— Ло-о-жи-сь! — Громову казалось, что он яростно прокричал это слово, а на самом деле из груди его вырвалось лишь нечто нечленораздельное, похожее на рычание раненого зверя. — Ма-рр-ри-я, ложись!
Он с ужасом наблюдал, как, совсем забыв об опасности, приподнимались немцы. Повысовывались, напряженно следя за этим шествием, и бойцы прикрытия.
Словно во сне, Громов слышал, как кто-то издали кричал: «Рус фройлен! Рус фройлен!» И как где-то там, за его спиной, кто-то другой вторил по-румынски нечто похожее на «Фетицие! Фетицие!».
Сжимаясь в маленький комок уже не тела, а сплошных нервов, он еле сдержался, чтобы не открыть огонь по фашистам, и в то же время с адским напряжением ждал выстрела оттуда, со стороны врагов. Все это длилось невыносимо долго. Время остановилось. Его вечное течение вдруг застыло в глазах Громова парализующим страхом. Никогда в жизни он не ощущал такого глубинного, от самого естества исходящего ужаса.
Но лишь когда, ступив на галерею дота, Мария наконец не выдержала, метнулась к окопу и спрыгнула в него, только тогда один за другим прогремело несколько выстрелов. Стреляли немцы и румыны. Однако окончательно Громова привело в чувство именно то обстоятельство, что палили они все-таки в воздух. Не убивая, а приветствуя, восхищаясь.
В это трудно было поверить, но ни одна пуля не легла рядом с ним и Марией. А вслед за выстрелами все вокруг закричали, заулюлюкали: «Рус! Фетицие! Карашо! Браво!», будто это был не эпизод смертельного боя, а коронный номер гастрольного представления.
Воспользовавшись смятением, которое вдруг воцарилось над склоном долины, Громов сумел отползти к окопу и спрыгнуть в него. И сразу же, словно по чьему-то сигналу, дот принялись расстреливать из двух пулеметов и сотен автоматов. А откуда-то с противоположного берега гулко отозвалась пушка; и с пронизывающим свистом-воем врезалась в склон, осыпав осколками своих же, немецкая мина.

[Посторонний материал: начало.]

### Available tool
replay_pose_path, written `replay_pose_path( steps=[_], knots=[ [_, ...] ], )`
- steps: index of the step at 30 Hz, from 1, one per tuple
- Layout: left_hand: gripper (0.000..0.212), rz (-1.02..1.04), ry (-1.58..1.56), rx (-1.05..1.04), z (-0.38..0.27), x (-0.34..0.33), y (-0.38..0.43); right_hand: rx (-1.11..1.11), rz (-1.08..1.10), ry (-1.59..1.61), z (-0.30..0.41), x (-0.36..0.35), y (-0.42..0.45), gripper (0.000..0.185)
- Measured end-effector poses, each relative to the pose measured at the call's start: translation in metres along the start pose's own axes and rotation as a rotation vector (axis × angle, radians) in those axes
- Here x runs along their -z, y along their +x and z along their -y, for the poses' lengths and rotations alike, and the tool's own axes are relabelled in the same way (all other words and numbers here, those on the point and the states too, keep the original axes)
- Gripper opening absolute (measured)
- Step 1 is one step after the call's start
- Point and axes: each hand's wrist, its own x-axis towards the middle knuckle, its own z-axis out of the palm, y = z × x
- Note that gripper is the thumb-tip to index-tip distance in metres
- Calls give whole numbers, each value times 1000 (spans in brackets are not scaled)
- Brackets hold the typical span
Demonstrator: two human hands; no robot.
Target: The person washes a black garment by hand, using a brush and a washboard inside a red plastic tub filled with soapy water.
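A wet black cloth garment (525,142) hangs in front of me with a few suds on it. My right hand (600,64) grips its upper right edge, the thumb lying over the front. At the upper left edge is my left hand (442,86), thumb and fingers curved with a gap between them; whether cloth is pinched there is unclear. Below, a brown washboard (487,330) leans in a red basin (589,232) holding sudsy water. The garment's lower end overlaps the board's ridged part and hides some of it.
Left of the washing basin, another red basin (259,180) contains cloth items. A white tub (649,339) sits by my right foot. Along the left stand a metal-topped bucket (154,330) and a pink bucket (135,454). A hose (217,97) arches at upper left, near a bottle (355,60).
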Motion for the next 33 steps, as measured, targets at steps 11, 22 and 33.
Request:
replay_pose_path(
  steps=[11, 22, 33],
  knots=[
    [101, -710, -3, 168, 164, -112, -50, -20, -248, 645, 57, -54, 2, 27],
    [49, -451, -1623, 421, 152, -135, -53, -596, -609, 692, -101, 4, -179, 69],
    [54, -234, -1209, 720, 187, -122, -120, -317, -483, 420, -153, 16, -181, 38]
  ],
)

— Мне самому нужно было пристрелить тебя! — яростно прошипел Громов, оказавшись уже за спасительной, защищенной каменным уступом дверью дота. — Там же. Чтобы эффектно завершить весь этот «смертельный номер»!

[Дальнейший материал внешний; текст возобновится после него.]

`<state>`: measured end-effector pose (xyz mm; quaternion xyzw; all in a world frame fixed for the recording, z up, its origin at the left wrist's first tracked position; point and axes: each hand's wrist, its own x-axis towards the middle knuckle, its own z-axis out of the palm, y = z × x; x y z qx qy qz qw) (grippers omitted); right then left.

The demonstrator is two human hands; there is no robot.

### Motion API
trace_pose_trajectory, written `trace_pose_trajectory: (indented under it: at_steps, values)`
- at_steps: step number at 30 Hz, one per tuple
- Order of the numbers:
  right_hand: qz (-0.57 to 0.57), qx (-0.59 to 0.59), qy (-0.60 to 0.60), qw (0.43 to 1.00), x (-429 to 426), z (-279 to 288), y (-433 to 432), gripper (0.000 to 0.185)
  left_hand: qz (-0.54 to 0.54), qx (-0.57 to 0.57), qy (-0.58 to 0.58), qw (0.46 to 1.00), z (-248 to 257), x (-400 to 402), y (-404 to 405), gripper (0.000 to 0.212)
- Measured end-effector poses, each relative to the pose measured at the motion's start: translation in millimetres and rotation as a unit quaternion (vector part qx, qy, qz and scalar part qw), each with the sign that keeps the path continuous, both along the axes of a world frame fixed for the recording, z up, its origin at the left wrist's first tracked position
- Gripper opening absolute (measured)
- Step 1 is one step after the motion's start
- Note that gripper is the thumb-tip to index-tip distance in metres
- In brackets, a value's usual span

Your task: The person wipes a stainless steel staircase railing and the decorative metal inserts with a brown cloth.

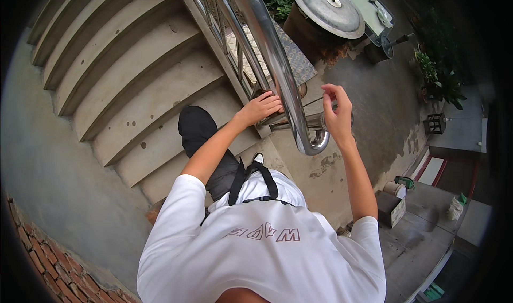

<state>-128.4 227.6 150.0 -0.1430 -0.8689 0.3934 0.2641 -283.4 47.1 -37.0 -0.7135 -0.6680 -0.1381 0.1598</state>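
My left hand (261, 108) lies over a small brown object (263, 92) beside the lower end of the stair railing, its fingers curled across it and hiding most of it. To the right of the polished metal handrail (280, 58), my right hand (338, 112) is raised with bent fingers, thumb near the index finger. A thin dark line (312, 102) runs from near the thumb towards the railing; whether the hand pinches it cannot be told. The handrail's curled end (314, 144) lies between my forearms. My bent leg (196, 128) is on the stairs.
Concrete steps (140, 82) rise at the left beside a plastered wall (60, 174). Beyond the railing are a patterned board (294, 54), a large drum with a metal lid (328, 10) and a table (370, 12). Potted plants (427, 68) and a box (390, 209) stand at the right.
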Motion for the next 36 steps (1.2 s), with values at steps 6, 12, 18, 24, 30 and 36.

— Странный ты, лейтенант. Они же не имеют права стрелять по санитарам. А я — в белой косынке, с красным крестиком.
— Косынка, говоришь? — буквально прорычал лейтенант. — С крестиком? А тебе что было приказано? Отправляться в тыл! Косынка у нее, видите ли, с крестиком! А если бы фрицы начали палить по тебе?
— Но ведь все же обошлось. А ползать, ну, так, по-вашему, по-армейски, я все равно не умею.
И только теперь, очевидно, ощутив весь ужас того, что могло произойти, уткнулась Андрею в плечо и, вздрагивая, заплакала.